## SUPPLIED INFORMATION

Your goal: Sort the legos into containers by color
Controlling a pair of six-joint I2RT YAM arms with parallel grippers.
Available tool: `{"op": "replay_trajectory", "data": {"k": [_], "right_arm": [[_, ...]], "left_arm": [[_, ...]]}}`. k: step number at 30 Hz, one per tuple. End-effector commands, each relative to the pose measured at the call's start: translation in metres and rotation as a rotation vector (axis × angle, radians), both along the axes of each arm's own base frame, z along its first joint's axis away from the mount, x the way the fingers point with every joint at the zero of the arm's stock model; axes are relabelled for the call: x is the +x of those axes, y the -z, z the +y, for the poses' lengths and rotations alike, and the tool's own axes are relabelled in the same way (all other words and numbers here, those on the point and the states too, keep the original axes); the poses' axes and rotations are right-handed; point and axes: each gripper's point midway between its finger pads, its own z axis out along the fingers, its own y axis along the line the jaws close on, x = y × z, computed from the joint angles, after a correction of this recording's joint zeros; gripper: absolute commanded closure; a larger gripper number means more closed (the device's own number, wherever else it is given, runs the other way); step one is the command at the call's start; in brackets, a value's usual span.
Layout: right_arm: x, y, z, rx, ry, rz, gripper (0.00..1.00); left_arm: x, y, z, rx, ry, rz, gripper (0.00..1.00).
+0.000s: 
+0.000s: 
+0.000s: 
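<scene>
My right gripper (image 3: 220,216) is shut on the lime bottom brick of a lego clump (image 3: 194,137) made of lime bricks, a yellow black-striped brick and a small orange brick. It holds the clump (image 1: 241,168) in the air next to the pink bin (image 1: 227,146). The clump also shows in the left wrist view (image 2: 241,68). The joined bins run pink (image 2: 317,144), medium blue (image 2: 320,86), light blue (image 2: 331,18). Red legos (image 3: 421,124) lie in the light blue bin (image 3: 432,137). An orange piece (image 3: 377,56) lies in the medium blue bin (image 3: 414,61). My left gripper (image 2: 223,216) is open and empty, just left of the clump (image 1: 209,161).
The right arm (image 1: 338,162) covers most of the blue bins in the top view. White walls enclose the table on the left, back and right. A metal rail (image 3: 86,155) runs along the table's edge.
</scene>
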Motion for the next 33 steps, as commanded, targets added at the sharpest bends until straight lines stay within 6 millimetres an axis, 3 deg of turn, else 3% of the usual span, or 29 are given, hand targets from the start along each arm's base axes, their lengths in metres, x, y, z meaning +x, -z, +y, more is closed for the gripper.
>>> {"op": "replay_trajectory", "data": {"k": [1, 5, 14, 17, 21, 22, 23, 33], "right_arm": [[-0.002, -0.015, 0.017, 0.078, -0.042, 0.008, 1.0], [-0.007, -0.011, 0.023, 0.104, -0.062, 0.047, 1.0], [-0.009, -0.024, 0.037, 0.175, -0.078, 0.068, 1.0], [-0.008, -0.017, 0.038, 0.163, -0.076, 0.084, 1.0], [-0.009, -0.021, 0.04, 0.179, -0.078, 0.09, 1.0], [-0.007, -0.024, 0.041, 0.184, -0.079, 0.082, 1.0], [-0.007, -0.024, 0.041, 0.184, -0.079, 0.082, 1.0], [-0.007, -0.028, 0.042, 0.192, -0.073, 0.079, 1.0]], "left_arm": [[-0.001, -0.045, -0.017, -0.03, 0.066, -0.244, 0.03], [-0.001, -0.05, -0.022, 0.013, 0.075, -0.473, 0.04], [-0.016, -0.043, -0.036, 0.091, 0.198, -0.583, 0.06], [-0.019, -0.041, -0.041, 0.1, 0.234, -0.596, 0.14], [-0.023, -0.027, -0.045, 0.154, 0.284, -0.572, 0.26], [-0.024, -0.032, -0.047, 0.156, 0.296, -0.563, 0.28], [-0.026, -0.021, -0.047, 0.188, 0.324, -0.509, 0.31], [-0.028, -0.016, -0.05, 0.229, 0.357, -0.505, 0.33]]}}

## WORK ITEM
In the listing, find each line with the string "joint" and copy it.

## RESULT OF THIS TASK
Controlling a pair of six-joint I2RT YAM arms with parallel grippers.
Available tool: `{"op": "replay_trajectory", "data": {"k": [_], "right_arm": [[_, ...]], "left_arm": [[_, ...]]}}`. k: step number at 30 Hz, one per tuple. End-effector commands, each relative to the pose measured at the call's start: translation in metres and rotation as a rotation vector (axis × angle, radians), both along the axes of each arm's own base frame, z along its first joint's axis away from the mount, x the way the fingers point with every joint at the zero of the arm's stock model; axes are relabelled for the call: x is the +x of those axes, y the -z, z the +y, for the poses' lengths and rotations alike, and the tool's own axes are relabelled in the same way (all other words and numbers here, those on the point and the states too, keep the original axes); the poses' axes and rotations are right-handed; point and axes: each gripper's point midway between its finger pads, its own z axis out along the fingers, its own y axis along the line the jaws close on, x = y × z, computed from the joint angles, after a correction of this recording's joint zeros; gripper: absolute commanded closure; a larger gripper number means more closed (the device's own number, wherever else it is given, runs the other way); step one is the command at the call's start; in brackets, a value's usual span.

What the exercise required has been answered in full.